Niacin, also known as vitamin B3, is a water-soluble B vitamin found in various foods and supplements [8], derived from both plant and animal sources such as fortified cereals, meats, and vegetables [9]. Its role in NAD-related diseases has expanded its perceived function beyond being solely a vitamin, prompting exploration into potential therapeutic applications [10]. As a precursor of NAD and NADP [11], nicotinic acid serves as a crucial cofactor in mitochondrial energy metabolism [10]. Its deficiency can impede oxidative phosphorylation and disrupt mitochondrial respiration [12]. Clinical investigations suggest that increasing niacin intake through diet may enhance immunity and potentially reduce the colonization of H. pylori [1316]. Previous studies have indicated that mitochondrial dysfunction, oxidative stress, and immune modulation may influence the pathogenesis and progression of H. pylori infection [1719]. However, there is a lack of comprehensive and sizable cross-sectional research exploring the potential correlation between dietary niacin intake and the presence of H. pylori antibodies.

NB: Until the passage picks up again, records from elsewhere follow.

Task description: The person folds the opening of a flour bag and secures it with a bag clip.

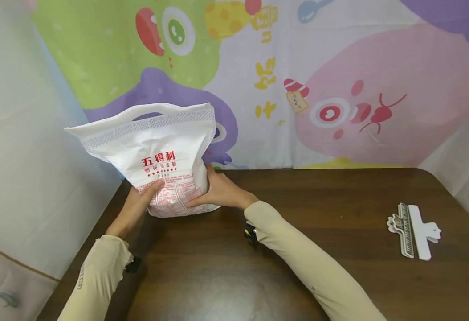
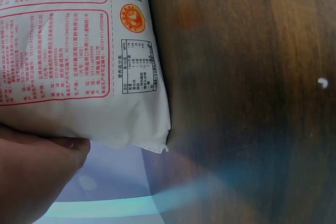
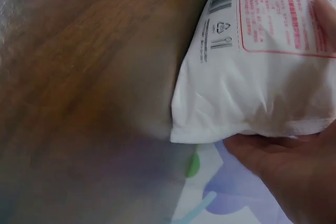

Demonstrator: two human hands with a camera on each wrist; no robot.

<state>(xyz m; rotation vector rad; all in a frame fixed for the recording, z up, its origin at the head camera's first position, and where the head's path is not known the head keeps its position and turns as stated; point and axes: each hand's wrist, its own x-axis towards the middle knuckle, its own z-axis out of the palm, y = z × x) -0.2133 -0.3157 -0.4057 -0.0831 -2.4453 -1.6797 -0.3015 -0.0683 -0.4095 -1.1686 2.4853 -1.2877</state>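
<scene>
A white flour bag (image 1: 162, 138) with red lettering and a handle slot along its top stands upright at the far left of the table. My left hand (image 1: 134, 209) grips its left side, thumb across the front. On the opposite side my right hand (image 1: 226, 189) holds the bag, its thumb pressing the printed front. Most fingers are hidden behind the bag. The left wrist view shows the printed panel (image 2: 58, 56) and a bottom corner; in the right wrist view the other lower corner (image 3: 191, 124) appears. Whether the base bears on the tabletop, I cannot tell.
Two clips lie at the table's right: a white one (image 1: 420, 232) and, beside it, one with its ridged side showing (image 1: 405, 234). A cartoon-printed cloth (image 1: 258, 133) hangs behind the brown table (image 1: 318, 214), and a pale wall (image 1: 22, 133) rises at the left.
</scene>
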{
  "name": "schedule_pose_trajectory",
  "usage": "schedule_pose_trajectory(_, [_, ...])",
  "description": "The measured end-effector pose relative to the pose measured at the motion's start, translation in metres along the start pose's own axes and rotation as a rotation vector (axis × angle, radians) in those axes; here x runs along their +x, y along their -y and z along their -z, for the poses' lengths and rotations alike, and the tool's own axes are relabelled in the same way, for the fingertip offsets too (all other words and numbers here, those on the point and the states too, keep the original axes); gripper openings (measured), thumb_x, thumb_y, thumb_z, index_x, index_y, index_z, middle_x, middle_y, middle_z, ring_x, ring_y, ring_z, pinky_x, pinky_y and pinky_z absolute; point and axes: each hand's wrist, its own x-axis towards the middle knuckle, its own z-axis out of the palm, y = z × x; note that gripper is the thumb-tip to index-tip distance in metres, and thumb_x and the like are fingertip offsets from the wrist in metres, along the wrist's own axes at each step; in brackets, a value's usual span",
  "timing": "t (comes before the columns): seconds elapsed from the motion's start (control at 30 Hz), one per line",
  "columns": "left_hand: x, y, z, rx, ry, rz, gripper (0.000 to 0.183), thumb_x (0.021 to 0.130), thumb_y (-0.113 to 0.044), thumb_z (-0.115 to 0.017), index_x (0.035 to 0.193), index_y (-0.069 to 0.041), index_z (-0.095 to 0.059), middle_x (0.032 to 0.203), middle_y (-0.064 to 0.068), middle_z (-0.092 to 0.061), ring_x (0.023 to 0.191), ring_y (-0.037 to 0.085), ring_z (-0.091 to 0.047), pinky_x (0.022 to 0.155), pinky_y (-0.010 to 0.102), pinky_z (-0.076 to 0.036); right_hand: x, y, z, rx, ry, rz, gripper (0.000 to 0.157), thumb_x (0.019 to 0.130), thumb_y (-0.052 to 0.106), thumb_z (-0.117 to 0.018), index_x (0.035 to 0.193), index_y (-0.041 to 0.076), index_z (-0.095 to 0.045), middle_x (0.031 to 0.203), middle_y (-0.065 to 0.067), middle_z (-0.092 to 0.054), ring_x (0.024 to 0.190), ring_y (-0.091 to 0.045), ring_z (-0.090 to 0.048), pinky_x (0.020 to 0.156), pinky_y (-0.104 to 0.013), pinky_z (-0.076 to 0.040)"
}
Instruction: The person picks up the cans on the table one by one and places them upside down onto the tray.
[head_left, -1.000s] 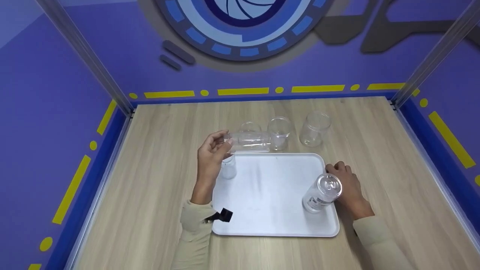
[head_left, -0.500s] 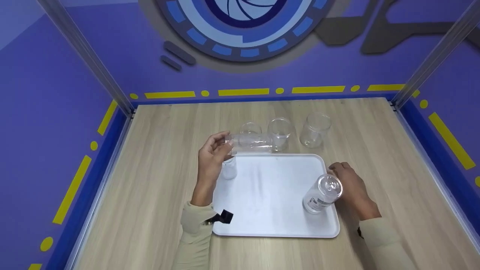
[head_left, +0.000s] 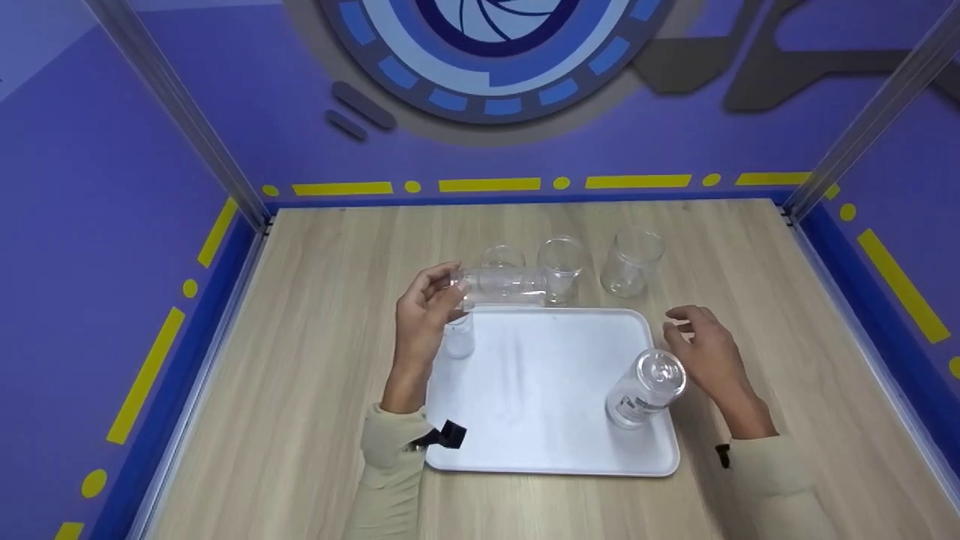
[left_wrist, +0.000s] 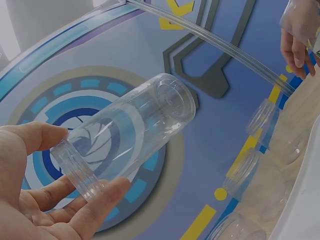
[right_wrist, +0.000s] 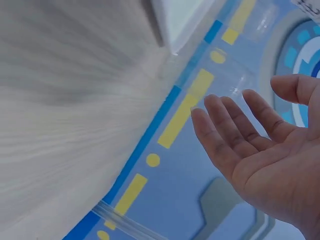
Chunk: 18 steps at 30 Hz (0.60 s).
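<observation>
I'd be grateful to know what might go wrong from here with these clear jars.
The left hand holds a clear jar sideways by its ridged end only, so its smooth plastic-looking body might swing or slip.
If lowered, that jar could perhaps clip the small jar on the tray below.
The empty right hand is beside the labelled jar near the tray's right edge, and might knock it over.
</observation>
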Motion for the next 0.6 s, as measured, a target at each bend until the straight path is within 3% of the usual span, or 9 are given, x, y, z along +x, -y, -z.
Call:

Therefore, this study aims to fill this gap by examining the relationship between dietary niacin consumption and H. pylori seropositivity using the extensive National Health and Nutrition Examination Survey (NHANES) database. Understanding this connection could unveil new paths for preventing H. pylori infection.

2. Methods

2.1 Date sources and study design

This study utilized a cross-sectional research approach, drawing on data from the NHANES, a comprehensive, multistage, stratified, and complex survey conducted nationally by the Centers for Disease Control and Prevention (CDC) [20]. NHANES provides demographic information, dietary assessments, health interviews, physical exams, and laboratory tests for the US ambulatory population [21, 22]. Participants’ dietary status was evaluated through two-day, 24-hour dietary recalls, while physical examinations and blood samples were collected at a mobile examination center (MEC). Detailed information about the survey and associated research data is available on the NHANES website at https://www.cdc.gov/nchs/nhanes/.

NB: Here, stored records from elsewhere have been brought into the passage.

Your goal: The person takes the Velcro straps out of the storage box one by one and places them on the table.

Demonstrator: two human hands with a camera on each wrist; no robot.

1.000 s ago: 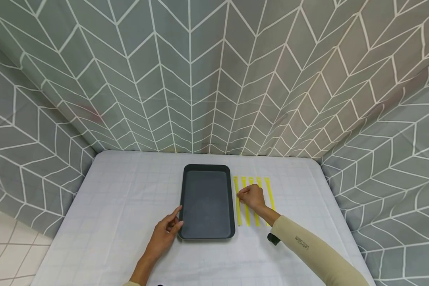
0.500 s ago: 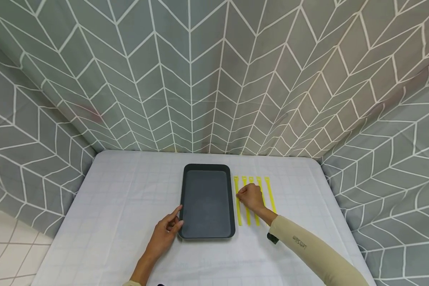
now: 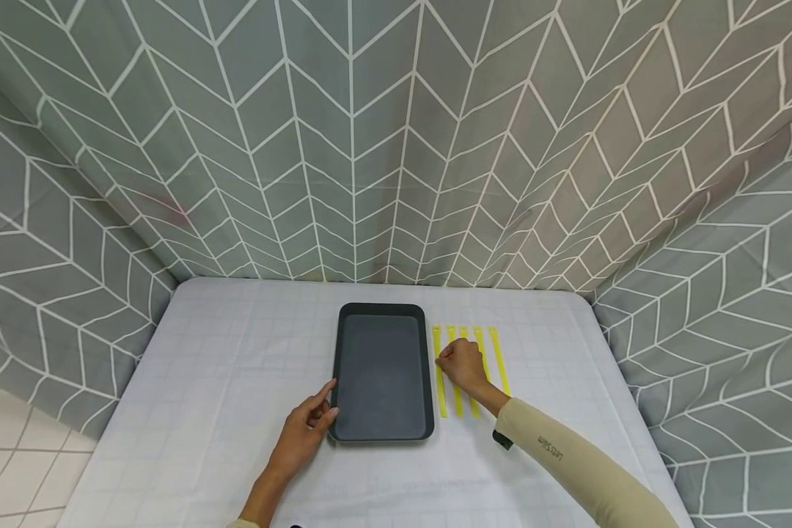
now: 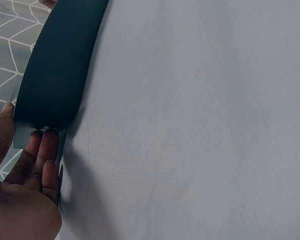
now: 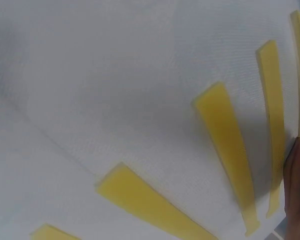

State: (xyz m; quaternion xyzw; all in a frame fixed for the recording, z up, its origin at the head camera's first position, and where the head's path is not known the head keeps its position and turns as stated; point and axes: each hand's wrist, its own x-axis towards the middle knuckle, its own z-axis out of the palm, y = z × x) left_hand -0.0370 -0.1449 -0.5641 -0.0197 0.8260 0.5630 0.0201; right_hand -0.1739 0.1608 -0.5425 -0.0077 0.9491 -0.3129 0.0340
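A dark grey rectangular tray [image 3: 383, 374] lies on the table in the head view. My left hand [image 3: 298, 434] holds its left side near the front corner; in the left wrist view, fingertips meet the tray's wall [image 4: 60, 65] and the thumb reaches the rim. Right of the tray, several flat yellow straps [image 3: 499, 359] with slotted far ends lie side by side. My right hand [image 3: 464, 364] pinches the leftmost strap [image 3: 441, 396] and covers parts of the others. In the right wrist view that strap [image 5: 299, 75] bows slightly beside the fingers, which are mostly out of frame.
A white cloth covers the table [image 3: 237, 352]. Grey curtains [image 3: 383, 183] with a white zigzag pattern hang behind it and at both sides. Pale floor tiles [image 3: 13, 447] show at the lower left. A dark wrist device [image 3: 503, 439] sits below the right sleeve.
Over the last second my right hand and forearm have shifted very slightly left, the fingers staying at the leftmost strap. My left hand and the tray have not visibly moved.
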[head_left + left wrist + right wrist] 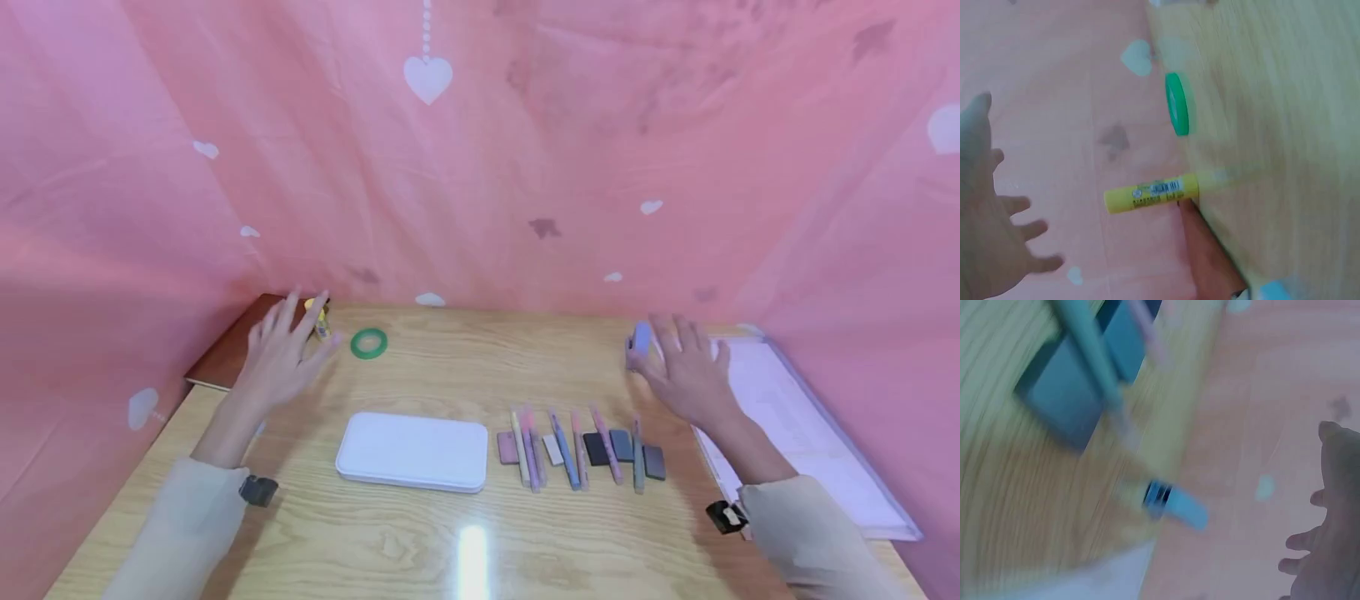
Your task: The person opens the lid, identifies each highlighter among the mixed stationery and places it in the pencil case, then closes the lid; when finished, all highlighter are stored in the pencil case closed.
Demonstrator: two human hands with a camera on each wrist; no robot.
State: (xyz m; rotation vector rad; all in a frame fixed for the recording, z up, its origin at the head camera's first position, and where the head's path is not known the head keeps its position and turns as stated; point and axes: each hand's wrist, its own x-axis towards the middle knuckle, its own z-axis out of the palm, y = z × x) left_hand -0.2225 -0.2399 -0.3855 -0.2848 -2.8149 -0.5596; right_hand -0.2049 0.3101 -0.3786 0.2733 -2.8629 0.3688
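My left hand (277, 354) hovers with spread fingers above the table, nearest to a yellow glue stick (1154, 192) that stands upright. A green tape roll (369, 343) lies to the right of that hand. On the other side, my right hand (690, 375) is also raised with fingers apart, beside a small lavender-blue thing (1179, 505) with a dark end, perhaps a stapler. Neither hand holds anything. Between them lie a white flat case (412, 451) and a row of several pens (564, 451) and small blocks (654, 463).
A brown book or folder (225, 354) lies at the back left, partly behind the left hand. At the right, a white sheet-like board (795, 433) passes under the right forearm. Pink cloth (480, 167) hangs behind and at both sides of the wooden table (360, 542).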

The survey employed the 1999–2000 US NHANES dataset. Initially comprising 9,965 eligible participants, the study excluded 2,472 due to incomplete H.p data, 288 due to incomplete dietary niacin data, and 3,205 under the age of 20. Ultimately, 4,000 participants were included. The flowchart in Fig 1 outlines the sample selection process. The 1999–2000 NHANES protocol was approved by the National Center for Health Statistics Research Ethics Review Board. Before participating in the study, all subjects provided informed written consent [23]. Our study rigorously adhered to the protocols outlined by the Strengthening the Reporting of Observational Studies in Epidemiology (STROBE) criteria [24].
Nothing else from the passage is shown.